▸ **WORK TO BE COMPLETED**:
Check each line below for the word "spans". Then give only how many lines have it.

*** RECORDED DATA ***

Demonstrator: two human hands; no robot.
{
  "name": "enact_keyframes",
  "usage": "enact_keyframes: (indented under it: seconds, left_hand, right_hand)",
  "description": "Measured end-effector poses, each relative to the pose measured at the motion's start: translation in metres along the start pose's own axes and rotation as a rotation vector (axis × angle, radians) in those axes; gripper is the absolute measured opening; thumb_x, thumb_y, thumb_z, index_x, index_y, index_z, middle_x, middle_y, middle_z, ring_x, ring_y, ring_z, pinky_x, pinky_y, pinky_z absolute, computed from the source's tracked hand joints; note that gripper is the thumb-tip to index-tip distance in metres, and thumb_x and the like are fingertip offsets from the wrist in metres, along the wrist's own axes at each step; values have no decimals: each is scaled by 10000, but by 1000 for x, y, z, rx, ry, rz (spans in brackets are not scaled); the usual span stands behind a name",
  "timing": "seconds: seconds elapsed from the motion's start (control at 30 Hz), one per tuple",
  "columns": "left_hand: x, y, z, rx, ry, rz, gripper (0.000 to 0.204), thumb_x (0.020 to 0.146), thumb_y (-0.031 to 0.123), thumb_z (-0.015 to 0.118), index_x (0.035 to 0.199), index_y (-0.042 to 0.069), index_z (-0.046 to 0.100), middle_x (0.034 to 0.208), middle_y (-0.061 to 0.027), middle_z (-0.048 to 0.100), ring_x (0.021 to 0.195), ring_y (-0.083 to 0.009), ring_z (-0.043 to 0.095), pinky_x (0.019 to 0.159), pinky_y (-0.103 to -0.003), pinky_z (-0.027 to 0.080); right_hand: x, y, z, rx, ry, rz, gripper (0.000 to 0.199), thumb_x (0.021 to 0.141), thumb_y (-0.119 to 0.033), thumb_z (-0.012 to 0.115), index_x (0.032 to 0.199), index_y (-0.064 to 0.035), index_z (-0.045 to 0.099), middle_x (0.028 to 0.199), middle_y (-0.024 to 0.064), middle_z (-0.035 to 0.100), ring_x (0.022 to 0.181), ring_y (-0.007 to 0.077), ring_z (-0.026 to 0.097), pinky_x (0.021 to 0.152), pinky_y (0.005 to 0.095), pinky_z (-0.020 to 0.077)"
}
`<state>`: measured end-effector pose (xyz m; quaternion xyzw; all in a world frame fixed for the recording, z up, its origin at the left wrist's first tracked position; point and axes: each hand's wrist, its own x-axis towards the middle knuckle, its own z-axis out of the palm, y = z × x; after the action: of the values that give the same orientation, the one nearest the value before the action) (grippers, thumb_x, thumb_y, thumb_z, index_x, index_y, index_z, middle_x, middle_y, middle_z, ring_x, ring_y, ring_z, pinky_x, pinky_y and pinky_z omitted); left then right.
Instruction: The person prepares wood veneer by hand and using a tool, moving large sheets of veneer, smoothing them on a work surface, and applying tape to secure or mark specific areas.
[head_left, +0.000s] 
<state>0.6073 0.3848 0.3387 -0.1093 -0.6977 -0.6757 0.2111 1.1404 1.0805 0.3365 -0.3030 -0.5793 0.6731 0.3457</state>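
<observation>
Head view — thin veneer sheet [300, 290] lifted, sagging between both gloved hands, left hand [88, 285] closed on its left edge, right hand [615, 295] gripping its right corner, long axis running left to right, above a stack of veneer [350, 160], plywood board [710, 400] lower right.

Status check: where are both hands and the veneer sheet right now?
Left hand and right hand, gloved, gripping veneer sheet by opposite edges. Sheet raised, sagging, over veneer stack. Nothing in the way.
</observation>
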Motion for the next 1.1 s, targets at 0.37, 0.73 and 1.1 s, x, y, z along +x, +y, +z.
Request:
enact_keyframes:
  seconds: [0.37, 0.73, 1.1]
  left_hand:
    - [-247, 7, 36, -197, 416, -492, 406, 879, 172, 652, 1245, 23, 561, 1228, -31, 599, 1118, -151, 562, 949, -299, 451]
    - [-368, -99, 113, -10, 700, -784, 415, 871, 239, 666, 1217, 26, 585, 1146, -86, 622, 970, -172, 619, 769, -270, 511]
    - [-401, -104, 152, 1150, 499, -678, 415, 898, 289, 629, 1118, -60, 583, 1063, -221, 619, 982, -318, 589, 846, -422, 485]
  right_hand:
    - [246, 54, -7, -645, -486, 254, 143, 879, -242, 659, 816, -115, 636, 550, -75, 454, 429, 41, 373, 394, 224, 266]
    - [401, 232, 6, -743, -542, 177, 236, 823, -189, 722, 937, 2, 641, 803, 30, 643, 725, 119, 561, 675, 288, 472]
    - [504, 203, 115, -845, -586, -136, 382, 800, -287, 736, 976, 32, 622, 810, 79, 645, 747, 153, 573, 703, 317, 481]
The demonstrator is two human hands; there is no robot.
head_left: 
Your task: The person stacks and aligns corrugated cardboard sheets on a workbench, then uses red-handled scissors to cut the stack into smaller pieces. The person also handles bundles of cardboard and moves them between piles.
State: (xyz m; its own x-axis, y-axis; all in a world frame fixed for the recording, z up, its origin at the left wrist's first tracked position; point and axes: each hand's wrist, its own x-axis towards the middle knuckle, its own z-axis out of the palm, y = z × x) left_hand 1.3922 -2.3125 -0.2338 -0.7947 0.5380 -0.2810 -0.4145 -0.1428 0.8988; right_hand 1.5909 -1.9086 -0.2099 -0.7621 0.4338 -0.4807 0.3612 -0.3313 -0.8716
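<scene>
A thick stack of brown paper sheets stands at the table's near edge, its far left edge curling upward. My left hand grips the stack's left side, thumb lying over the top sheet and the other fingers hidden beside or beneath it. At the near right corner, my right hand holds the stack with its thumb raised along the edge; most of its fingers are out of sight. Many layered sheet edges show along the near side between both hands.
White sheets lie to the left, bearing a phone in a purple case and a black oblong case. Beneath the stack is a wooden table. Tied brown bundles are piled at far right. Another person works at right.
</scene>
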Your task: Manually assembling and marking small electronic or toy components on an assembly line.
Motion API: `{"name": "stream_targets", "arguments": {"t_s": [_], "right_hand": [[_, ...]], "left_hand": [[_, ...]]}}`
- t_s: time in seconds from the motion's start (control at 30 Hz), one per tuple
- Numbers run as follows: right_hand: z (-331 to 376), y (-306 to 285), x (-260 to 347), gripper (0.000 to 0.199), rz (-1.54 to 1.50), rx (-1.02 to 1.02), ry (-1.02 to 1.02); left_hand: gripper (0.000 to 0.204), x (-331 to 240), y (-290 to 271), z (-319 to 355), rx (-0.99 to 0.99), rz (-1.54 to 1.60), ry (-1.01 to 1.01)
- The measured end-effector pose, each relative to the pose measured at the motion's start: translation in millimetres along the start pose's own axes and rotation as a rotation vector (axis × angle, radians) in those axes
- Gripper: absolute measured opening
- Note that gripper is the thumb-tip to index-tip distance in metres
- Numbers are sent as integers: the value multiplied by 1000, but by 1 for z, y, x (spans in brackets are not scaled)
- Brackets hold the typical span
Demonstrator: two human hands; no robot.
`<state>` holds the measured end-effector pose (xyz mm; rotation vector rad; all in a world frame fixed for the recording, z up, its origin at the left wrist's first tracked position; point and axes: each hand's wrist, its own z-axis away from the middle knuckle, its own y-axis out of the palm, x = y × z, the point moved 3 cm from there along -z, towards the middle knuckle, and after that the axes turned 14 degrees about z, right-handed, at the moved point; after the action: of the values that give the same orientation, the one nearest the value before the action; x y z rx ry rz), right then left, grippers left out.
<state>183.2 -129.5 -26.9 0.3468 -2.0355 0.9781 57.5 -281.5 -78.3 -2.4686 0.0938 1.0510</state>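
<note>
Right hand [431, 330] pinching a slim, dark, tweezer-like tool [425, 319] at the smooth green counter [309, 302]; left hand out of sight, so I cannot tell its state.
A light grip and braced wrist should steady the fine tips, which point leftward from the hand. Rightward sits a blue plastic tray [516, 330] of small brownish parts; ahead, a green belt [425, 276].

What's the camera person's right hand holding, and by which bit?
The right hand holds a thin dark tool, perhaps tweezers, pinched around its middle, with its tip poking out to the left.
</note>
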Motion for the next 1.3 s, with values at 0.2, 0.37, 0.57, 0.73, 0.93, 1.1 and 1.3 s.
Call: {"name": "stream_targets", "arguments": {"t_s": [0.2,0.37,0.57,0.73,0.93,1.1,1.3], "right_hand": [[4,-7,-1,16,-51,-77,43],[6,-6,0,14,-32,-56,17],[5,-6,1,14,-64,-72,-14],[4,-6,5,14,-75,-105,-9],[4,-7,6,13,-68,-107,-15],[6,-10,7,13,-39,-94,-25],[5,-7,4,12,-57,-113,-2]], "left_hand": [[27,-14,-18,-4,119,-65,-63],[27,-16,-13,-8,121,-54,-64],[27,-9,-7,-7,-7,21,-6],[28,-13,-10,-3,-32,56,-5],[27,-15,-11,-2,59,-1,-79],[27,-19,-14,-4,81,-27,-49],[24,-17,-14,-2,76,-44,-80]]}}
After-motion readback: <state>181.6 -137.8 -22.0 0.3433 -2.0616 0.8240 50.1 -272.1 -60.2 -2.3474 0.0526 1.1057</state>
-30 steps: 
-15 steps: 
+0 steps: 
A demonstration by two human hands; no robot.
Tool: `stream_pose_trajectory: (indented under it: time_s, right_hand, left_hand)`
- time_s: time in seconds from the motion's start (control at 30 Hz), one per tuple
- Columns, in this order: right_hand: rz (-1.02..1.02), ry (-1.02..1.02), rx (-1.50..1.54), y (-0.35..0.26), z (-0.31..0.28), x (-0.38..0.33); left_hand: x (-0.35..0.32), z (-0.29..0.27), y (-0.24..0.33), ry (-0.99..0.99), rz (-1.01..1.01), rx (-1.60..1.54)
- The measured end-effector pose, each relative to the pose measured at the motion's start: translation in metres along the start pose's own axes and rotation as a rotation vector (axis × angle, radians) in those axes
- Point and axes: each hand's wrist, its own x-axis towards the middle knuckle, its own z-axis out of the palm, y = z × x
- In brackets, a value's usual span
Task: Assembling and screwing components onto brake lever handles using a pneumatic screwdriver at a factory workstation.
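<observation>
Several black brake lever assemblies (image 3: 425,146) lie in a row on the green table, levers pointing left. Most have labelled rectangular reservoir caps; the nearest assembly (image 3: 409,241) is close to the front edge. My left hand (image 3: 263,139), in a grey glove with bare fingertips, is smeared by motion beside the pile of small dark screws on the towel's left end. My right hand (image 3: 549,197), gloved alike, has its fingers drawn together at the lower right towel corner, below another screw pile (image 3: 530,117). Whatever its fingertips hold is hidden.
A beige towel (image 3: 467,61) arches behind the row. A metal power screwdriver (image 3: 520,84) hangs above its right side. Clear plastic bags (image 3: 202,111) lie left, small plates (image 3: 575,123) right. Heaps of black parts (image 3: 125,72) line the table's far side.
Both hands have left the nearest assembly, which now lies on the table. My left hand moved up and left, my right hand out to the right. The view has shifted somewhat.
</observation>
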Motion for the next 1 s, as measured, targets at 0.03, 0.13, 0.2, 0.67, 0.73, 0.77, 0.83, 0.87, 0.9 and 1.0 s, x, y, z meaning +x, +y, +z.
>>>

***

▸ **RESULT**:
2